Egypt is the sixth-largest exporter of ammonia as a fertiliser globally, but 100% of these exports are currently grey. Soliman expects Europe’s new levy on grey ammonia – which will amount to anywhere between €90 and €120 per tonne – to encourage players to green their production lines and meet their own decarbonisation pledges.
In May, Egypt signed an MOU to produce 300,000t of green ammonia annually in the SCZone with a consortium including TSFE and TotalEnergies. This follows the agreement with Norwegian renewable energy company Scatec in December 2021 for large-scale seawater desalination, hydrogen and ammonia production based on renewable power in the country.
FDI into Egypt: the challenges
Egypt has not been the easiest or most attractive place for foreign direct investment (FDI). Political unrest, the size of the public sector, regulatory uncertainty and high levels of debt have made many wary. Weaker finances created by the war in Ukraine and tighter monetary policy are added difficulties.
“It’s a challenge – it forces higher [internal rate of return] requirements for the projects so it thins the [number] of projects that are there,” says Soliman.
But he is confident that Egypt’s role as a green transition investment will attract ample foreign investors. In addition, higher inflation worldwide, Soliman says, is prompting companies globally to find ways to slash costs. “Egypt is a destination market for that,” he says.
The fund thinks about its returns in terms of a “double bottom line”, meaning there is “actually impact and social impact”, Soliman adds.
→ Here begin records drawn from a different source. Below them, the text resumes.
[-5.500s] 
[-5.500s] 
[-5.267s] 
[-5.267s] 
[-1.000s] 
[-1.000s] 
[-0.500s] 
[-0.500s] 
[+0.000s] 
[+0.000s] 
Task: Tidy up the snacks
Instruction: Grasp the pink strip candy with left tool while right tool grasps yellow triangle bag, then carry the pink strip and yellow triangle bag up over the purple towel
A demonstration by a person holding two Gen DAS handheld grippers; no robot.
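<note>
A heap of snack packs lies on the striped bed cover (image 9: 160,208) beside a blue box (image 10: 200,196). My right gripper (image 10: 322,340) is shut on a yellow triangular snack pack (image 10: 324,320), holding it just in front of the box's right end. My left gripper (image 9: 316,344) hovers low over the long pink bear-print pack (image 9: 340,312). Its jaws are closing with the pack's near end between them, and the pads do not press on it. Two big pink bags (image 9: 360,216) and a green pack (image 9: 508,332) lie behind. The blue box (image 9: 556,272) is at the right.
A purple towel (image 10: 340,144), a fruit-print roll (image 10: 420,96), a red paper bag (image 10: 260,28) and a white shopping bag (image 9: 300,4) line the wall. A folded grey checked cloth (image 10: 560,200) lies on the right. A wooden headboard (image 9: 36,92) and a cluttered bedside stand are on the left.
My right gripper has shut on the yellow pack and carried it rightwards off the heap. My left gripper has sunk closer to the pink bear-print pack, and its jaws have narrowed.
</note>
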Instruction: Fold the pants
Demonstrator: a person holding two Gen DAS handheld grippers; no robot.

And what of TSFE’s own approach to sustainability? Many sovereign wealth funds are accused of not doing enough to drive finance to more sustainable outcomes and TSFE is not particularly transparent about its intentions in this regard.
Soliman says the fund has a “conscious ESG policy in place” and an investment committee that reviews future investments against the fund’s development and sustainability targets, while projects that do not meet its minimum standards do not make it to the investment committee at all.
“Every investment we make is 100% sustainable,” says Soliman, defining sustainability as an investment that is financially stable, has positive returns, is not in a dying industry, or has a good transition plan in place.